В последний момент Полонос и Релус неохотно отступили. Наши лошади гарцевали в узком переулке. Превосходно вымуштрованные солдаты Фурии не двинулись с места, но дрожали, как волки, алчущие наброситься на козленка. Кони ржали, люди выкрикивали оскорбления. Аган Хан и его бойцы невольно толкали нас с Челией, пытаясь защитить, и лишь Фурия на скакуне казалась островком спокойствия в кипевшей вокруг стальной буре.
– Ай. Какое наслаждение, – сказала она, натягивая поводья. – Лакомство. Увидеть, как архиномо ди Регулаи, дрожа, опускается на колени и ублажает покупателя…
– Сфачирритай! – Челия мазнула тремя пальцами по щеке. – Однажды ты сама наденешь собственные цепи, сфаччита феската! Наденешь цепи и подавишься членом!
Взгляд Фурии упал на Челию, словно ледяное одеяло, гасящее пламя. Челия умолкла.
– Перилис[36], дитя мое. – Фурия легко улыбалась. – Перилиссиссимо. – Она коснулась щеки тремя пальцами. – Я так легко могу пометить твое лицо. Твое и твоего брата. И прежде чем я покончу с вами, вы оба будете умолять меня о том, чтобы ощутить огонь сфаччире на своей коже.
Челия дрожала от ярости, но Фурия уже перевела взгляд на меня.
– Чи. – Она издала презрительный звук. – Юный Бык. – Усмехнулась. – Даже не тень великого человека.
Фурия дернула поводья, и ее скакун тронулся с места. Проезжая мимо нас, она сказала:
– Мои поздравления с приближающимся днем имени, юный Бык. Да хранит тебя Сиа Фортуна.
Она рассмеялась и уехала со всей своей стражей.
Никто из нас не пошевелился.
Стук копыт Фурии затих вдали, оставив нас в тишине, густой, как лесные заросли, куда в ужасе забился кролик, молящийся о том, чтобы волк действительно ушел.
Постепенно улица вновь оживала. Торговцы выбрались из магазинов. Подмастерья принялись собирать осколки стекла. Я поймал себя на том, что почти застыл. Моргая, мы все переглянулись, Казалось, будто мы побывали в кошмарном сне и лишь сейчас пробудились.
– Во имя Амо, она меня пугает, – нарушила молчание Челия.
– Рабы и лошади. – Аган Хан сплюнул. – Я видел ее загоны, и это мерзкое зрелище.
Но мне показалось, что он сердится не только из-за предмета ее торговли.
– Мне не понравилось, как она на нас смотрела, – сказала Челия. – Точно змея, размышляющая о том, как проглотить мышь.
– Так она смотрит на всех людей, – объяснил Аган Хан. – Ее семейство нельзя назвать ни добрым, ни благородным, и она пришла к власти вовсе не из-за своей доброты и благородства. – Он пустил лошадь вперед. – Девоначи оторвал бы мне голову, если бы я позволил вам попасть в лапы Фурии. Нам пора ехать.

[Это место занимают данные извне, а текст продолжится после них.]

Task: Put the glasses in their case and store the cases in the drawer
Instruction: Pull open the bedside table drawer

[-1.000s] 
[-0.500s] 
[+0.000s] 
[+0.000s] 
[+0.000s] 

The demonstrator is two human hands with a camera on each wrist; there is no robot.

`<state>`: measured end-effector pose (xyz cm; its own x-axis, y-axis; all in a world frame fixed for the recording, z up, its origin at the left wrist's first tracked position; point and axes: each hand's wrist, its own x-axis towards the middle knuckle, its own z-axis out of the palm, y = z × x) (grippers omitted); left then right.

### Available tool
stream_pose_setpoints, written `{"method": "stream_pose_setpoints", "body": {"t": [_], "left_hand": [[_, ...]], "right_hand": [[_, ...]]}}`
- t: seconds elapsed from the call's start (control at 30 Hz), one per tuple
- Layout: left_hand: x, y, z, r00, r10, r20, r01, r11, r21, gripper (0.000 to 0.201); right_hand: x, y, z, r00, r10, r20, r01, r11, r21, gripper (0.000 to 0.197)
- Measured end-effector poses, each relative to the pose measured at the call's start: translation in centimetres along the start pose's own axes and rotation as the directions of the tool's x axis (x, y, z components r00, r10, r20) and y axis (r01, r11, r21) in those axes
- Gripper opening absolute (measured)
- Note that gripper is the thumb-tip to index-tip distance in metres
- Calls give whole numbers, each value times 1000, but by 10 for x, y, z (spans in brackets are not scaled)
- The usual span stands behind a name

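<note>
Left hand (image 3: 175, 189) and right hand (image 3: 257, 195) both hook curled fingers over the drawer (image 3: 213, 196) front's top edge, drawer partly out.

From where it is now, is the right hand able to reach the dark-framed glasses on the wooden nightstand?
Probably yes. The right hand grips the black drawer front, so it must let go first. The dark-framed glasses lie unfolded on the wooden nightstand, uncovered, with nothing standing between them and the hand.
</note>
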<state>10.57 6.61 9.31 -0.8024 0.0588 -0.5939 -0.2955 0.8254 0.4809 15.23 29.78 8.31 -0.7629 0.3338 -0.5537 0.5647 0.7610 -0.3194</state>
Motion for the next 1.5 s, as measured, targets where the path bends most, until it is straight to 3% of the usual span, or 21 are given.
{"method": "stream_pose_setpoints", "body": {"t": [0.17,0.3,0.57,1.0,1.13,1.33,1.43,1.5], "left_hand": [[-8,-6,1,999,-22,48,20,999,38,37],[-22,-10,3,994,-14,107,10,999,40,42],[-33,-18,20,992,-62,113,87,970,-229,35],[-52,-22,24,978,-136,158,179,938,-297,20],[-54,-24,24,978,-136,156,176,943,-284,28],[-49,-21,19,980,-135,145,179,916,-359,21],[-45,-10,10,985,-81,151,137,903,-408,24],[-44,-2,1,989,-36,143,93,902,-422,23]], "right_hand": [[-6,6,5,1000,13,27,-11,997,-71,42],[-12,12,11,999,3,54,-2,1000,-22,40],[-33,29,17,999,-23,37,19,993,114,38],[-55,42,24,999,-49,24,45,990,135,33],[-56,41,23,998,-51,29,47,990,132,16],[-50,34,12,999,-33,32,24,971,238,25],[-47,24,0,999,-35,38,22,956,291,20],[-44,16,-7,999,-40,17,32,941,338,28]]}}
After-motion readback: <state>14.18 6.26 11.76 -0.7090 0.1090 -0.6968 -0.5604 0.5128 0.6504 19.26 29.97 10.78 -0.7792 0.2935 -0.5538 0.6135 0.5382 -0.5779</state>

– Вы же не думаете, что она действительно нарушит мир? – спросил я.
– Я думаю, что она похожа на кошку. А кошки едят мышей. Я не стану дразнить эту кошку – а потому мне не придется выяснять, что сделает и чего не сделает сиана Фурия. Вашему отцу давным-давно следовало велеть Каззетте всадить кинжал ей под ребра и покончить с этим.
Мы все поспешили к городским воротам, желая оказаться как можно дальше от госпожи Фурии. Но в то время как остальные вскоре снова смеялись и наслаждались прекрасным днем, я не мог избавиться от тревоги, которую вселила в меня эта женщина. Она словно воплощала все то, чего я боялся, и даже больше. Она была угрозой, которая возникла из ниоткуда и всегда маячила неподалеку, готовая обрушиться, если я утрачу бдительность.
Глава 12
– Видишь? – спросила Челия, остановив лошадь рядом со мной на вершине холма. – Приятно быть на солнце. – Она до отказа наполнила легкие воздухом. – Запах моря. Цветов и моря. Что за восхитительное время года!

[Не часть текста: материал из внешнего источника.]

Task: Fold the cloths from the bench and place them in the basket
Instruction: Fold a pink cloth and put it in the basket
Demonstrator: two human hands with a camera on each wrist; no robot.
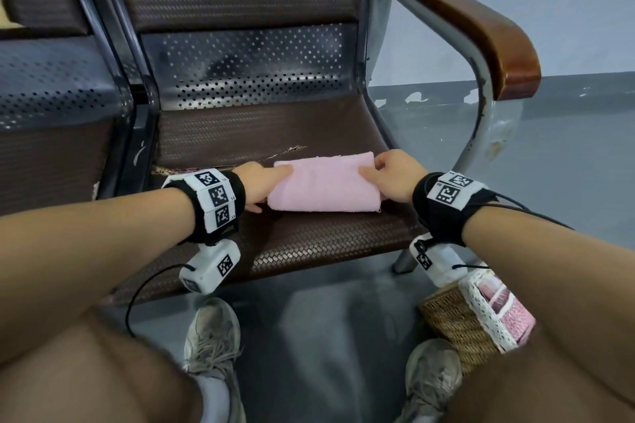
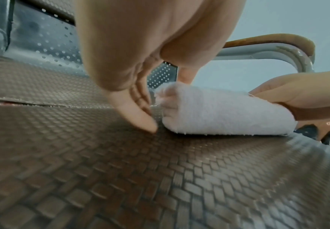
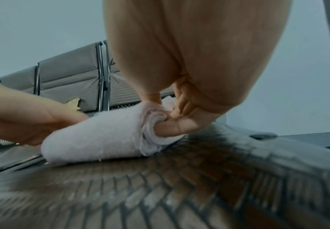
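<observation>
One folded pink cloth [image 1: 323,184] lies on the table [image 1: 309,244]. The left hand [image 1: 256,184] rests straight fingers on its left end; the right hand [image 1: 395,178] pinches its right end. One basket [image 1: 457,323] on the floor holds perhaps two folded cloths.

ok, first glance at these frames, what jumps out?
The folded pink cloth lying on the brown woven bench seat, with the left hand at its left end and the right hand gripping its right end. Next, the wicker basket on the floor at lower right, with pink cloth already inside.
</observation>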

Выбравшись за внешнюю стену, мы сразу пустили лошадей в галоп и понеслись, стряхивая с себя город и воспоминания о Фурии, летя по ярко-зеленым лугам и полудиким садам, пока наконец не сбавили скорость и не позволили Ленивке поравняться с нами – ненадолго, потому что она принялась гоняться за кроликами и фазанами, наводя на них ужас. Когда я свистел, Ленивка возвращалась, вывалив язык в довольной широкой ухмылке, но стоило мне отвернуться, как она вновь бросалась прочь, радуясь игре.
Теперь, когда мы, запыхавшись, остановились на вершине холма, казалось, будто внизу раскинулся весь мир: синяя река Ливия, извилистая и неторопливая на плодородной равнине; Навола с ее многочисленными башнями, сверкающими на солнце; бескрайняя Лазурь, уходящая за горизонт…

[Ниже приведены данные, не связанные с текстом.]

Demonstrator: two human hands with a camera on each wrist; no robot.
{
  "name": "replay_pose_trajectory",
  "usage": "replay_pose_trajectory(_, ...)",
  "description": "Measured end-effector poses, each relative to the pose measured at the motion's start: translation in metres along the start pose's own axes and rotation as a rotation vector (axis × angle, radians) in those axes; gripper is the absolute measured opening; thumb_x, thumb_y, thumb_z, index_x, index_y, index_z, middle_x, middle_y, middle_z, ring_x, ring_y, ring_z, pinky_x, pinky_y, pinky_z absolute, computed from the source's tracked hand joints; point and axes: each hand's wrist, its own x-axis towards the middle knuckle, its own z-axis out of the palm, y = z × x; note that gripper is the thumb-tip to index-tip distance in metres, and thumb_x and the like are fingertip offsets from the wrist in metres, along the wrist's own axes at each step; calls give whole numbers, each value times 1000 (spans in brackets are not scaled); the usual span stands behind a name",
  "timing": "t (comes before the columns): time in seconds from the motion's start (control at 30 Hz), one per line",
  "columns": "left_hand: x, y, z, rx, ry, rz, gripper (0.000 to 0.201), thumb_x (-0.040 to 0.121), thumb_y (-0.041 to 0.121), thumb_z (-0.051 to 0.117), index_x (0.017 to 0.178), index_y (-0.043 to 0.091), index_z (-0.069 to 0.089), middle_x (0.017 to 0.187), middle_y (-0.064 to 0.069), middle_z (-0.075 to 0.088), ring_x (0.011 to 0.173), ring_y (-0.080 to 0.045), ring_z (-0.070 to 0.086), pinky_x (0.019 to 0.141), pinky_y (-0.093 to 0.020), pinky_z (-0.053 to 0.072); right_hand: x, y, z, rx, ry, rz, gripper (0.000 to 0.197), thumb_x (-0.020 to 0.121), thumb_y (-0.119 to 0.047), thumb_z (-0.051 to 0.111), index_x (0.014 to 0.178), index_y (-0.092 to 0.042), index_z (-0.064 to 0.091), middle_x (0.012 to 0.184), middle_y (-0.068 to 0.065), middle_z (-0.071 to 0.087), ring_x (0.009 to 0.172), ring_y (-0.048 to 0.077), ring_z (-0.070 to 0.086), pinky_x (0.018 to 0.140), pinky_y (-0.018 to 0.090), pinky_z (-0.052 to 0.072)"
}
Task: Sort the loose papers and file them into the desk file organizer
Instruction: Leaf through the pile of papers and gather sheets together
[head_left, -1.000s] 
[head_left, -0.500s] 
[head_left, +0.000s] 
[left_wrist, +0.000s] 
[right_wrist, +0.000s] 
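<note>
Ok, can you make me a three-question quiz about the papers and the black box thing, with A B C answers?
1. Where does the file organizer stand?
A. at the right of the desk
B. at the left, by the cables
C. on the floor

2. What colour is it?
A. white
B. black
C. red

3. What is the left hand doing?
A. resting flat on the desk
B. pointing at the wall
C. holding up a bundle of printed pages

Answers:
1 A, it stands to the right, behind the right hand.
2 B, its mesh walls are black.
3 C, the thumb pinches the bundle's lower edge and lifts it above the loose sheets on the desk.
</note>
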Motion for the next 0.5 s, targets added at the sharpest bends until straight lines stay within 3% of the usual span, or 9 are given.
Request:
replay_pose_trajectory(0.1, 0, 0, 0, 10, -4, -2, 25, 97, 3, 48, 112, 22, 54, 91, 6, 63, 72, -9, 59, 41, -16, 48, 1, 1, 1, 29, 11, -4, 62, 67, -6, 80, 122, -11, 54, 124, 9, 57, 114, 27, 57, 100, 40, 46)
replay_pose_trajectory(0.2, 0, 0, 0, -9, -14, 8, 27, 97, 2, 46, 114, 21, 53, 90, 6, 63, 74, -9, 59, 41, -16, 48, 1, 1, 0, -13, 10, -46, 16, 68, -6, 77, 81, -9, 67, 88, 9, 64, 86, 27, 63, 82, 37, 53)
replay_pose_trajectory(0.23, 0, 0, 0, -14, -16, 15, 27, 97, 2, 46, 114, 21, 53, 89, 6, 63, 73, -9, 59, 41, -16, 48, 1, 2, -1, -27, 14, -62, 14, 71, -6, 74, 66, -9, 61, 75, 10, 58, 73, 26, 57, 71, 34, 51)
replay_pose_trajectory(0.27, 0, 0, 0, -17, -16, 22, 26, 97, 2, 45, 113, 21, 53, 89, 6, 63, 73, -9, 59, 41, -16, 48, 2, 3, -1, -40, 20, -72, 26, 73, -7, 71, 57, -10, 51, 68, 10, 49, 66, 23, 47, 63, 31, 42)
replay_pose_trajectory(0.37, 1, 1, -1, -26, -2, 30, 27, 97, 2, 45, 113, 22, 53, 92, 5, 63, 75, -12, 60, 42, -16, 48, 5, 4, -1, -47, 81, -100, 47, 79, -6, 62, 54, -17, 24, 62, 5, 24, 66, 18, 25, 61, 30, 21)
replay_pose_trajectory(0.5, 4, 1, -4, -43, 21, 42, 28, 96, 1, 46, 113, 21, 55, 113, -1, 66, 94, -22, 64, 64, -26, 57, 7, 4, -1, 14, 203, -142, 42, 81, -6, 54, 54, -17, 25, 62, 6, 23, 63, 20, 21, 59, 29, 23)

– Как думаешь, что это за корабли?
Челия указывала на многочисленные парусники, пришвартованные в порту Наволы, на лодки, испещрившие окрестные воды, на торговые суда, стоящие на якоре мористее и дожидающиеся места у пристани. Одно крупное судно разворачивало квадратные паруса, направляясь в открытый океан.
– Похоже, это «Фортуна дель Дельфино», идет в Торре-Амо. Гвоздика и шафран – к нам из Хуса, затем лен и вино – от нас в Паньянополь, затем сувианские оливки и керамика – обратно в Хус.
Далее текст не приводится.